Data for processing ▸
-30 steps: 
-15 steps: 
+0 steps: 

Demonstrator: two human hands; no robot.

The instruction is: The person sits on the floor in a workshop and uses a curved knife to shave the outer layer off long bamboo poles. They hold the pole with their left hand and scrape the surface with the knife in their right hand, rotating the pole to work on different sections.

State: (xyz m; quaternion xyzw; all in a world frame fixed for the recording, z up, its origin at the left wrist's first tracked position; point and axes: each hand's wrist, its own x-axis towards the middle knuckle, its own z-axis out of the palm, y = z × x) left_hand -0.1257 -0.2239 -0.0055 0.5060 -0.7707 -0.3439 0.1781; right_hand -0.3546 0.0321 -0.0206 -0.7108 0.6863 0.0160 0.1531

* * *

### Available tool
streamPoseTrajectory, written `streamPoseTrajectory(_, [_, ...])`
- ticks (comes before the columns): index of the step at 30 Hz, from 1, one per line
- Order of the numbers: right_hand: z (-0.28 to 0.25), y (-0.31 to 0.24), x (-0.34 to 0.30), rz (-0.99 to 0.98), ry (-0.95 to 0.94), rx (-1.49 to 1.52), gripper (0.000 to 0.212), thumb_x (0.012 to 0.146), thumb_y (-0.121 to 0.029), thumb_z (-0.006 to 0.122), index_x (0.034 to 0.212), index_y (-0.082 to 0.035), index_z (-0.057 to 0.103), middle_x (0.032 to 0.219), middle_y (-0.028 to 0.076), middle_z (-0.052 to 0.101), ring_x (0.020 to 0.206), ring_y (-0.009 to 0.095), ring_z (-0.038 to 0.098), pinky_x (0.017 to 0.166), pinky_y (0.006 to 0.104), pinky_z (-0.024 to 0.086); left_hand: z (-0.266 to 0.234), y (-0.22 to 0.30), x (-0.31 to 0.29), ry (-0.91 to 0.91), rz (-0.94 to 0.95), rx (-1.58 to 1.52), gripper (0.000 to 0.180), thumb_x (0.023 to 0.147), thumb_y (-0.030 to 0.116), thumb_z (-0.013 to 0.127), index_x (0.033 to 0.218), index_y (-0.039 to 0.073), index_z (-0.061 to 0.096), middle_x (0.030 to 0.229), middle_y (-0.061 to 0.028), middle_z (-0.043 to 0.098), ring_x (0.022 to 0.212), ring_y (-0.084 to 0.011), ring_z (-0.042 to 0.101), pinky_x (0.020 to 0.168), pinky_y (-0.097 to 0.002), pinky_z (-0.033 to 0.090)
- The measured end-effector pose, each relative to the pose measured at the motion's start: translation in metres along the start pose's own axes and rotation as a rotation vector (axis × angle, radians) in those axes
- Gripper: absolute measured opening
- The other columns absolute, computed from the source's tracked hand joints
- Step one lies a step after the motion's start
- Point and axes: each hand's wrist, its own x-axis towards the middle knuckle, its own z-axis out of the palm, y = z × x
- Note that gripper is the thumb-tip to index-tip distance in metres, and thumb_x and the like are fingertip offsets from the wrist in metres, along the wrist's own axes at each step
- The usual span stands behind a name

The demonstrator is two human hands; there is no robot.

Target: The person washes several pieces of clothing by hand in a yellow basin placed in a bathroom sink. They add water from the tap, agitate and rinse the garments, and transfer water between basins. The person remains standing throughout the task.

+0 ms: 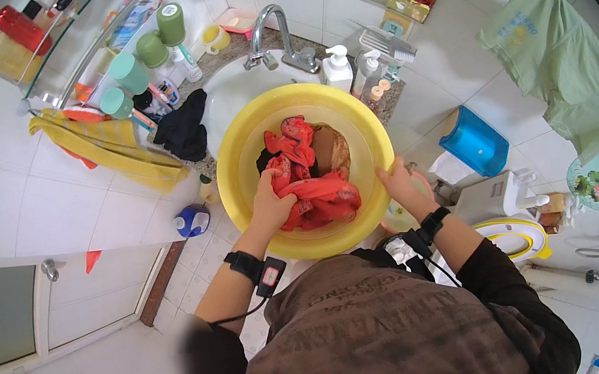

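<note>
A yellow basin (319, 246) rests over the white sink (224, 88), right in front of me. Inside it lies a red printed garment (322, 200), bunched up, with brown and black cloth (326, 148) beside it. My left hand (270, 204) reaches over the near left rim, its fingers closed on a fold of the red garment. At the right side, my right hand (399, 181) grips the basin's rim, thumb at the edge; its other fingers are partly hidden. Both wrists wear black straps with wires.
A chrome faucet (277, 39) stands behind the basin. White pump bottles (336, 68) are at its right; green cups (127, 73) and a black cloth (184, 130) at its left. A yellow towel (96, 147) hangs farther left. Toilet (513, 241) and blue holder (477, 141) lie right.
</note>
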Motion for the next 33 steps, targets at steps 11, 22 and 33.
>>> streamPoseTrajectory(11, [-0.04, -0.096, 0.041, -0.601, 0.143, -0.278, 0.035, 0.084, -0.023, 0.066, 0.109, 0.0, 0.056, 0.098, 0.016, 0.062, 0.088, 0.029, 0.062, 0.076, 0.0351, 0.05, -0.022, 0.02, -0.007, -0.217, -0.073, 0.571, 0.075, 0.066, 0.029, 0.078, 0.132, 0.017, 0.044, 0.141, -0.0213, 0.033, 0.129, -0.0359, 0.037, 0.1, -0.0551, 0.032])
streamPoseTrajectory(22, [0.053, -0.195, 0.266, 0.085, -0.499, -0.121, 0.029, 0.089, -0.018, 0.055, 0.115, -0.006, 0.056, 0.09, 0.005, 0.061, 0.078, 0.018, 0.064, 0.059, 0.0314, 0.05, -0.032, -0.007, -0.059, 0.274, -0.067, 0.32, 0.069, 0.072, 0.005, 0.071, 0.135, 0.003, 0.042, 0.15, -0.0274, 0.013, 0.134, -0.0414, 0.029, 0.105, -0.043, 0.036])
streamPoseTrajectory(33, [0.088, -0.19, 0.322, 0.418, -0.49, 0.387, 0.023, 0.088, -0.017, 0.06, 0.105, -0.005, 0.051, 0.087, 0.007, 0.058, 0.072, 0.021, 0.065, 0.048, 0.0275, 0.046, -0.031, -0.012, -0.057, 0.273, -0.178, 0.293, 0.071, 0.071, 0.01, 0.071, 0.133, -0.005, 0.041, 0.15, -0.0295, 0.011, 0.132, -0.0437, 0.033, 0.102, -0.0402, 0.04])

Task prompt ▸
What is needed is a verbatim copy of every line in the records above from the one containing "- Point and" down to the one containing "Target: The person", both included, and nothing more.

Output of the task ▸
- Point and axes: each hand's wrist, its own x-axis towards the middle knuckle, its own z-axis out of the palm, y = z × x
- Note that gripper is the thumb-tip to index-tip distance in metres, and thumb_x and the like are fingertip offsets from the wrist in metres, along the wrist's own axes at each step
- The usual span stands behind a name

The demonstrator is two human hands; there is no robot.

Target: The person washes several pieces of clothing by hand in a yellow basin placed in a bathroom sink. They add water from the tap, agitate and rinse the garments, and transfer water between basins. The person remains standing throughout the task.

With this output, the exercise is done.